Johnny, who in spite of his Jesuitical and Court training was naturally
modest, and whose sense of religion made him perfectly well-bred,
accosted the young lady very seriously, and expressed his gratitude at
having been permitted to stay and see so many excellent and improving
things as that family had to show.  The liking which the head of the
house had evidently taken for Inglesant disposed the younger members in
his favour, and the young lady answered him simply and unaffectedly, but
with manifest pleasure.

Inglesant inquired concerning the assumed names of the sisters and how
they sustained their respective qualities, and what exercises suited to
these qualities they had to perform. She replied that they had
exercises, or discourses, which they performed at the great festivals of
the year, Christmas and Easter; and which were composed with reference
to their several qualities.  All of these, except her own, were
enlivened by hymns and odes composed by Mr.
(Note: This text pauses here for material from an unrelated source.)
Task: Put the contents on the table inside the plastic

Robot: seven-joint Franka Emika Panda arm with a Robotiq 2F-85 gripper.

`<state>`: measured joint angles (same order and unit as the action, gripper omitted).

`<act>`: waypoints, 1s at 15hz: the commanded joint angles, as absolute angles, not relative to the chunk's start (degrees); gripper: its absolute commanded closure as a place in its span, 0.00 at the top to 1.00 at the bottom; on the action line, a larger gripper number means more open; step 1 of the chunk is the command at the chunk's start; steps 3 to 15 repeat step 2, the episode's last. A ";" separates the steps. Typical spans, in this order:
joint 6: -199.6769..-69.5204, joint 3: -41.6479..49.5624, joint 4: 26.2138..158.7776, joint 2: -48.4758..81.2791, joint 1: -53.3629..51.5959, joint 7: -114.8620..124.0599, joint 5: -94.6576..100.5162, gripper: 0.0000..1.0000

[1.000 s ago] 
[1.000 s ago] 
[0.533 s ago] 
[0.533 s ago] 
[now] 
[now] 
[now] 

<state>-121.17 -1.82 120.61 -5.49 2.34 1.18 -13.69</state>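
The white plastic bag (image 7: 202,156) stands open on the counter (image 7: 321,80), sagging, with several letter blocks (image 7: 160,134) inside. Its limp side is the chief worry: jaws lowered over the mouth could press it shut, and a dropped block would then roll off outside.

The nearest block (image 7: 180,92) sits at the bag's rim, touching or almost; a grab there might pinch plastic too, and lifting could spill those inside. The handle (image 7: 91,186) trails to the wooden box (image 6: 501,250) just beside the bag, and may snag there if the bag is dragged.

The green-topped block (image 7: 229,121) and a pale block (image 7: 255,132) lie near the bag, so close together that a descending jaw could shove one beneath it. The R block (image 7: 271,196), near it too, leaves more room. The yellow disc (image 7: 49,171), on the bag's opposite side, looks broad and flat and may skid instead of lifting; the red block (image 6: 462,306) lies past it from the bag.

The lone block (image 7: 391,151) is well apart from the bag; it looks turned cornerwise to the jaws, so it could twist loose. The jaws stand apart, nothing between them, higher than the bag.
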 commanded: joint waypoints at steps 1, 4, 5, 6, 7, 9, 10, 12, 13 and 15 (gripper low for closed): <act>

Ferrar, and set to music by
the music master of the family, who accompanied the voices with the viol
or the lute.  But her own, she said, had never any music or poetry
connected with it; it was always of a very serious turn, and much longer
than any other, and had not any historical anecdote or fable interwoven
with it, the contrivance being to exercise that virtue to which she was
devoted.  Inglesant asked her with pity if this was not very hard
treatment, and she only replied, with a smile, that she had the
enjoyment of all the lively performances of the others. He asked her
whether they looked forward to passing all their lives in this manner,
or whether they allowed the possibility of any change, and if she had
entirely lost her own name in her assumed one, or whether he might
presume to ask it, that he might have wherewithal to remember her by, as
he surely should as long as he had life.  She said her name was Mary
Collet; and that as to his former question, two of her sisters had had,
at one time, a great desire to become veiled virgins, to take upon them
a vow of perpetual chastity, with the solemnity of a Bishop’s blessing
and ratification, but on going to Bishop Williams he had discouraged,
and at last, dissuaded them from it.

Inglesant and the young lady remained talking in this way for some time,
young Nicholas Ferrar having left them; but at last she excused herself
from staying any longer, and he was obliged to let her go.  He ventured
to say that he hoped they would remember him, that he was utterly
ignorant of the future that lay before him, but that whatever fate
awaited him, he should never forget the "Nuns of Gidding" and their
religious life.  She replied that they would certainly remember him, as
they did all their acquaintance, in their daily prayer, especially as
she had seldom seen her uncle so pleased with a stranger as he had been
with him.  With these compliments they parted, and Inglesant returned to
the drawing-room, where more visitors had arrived.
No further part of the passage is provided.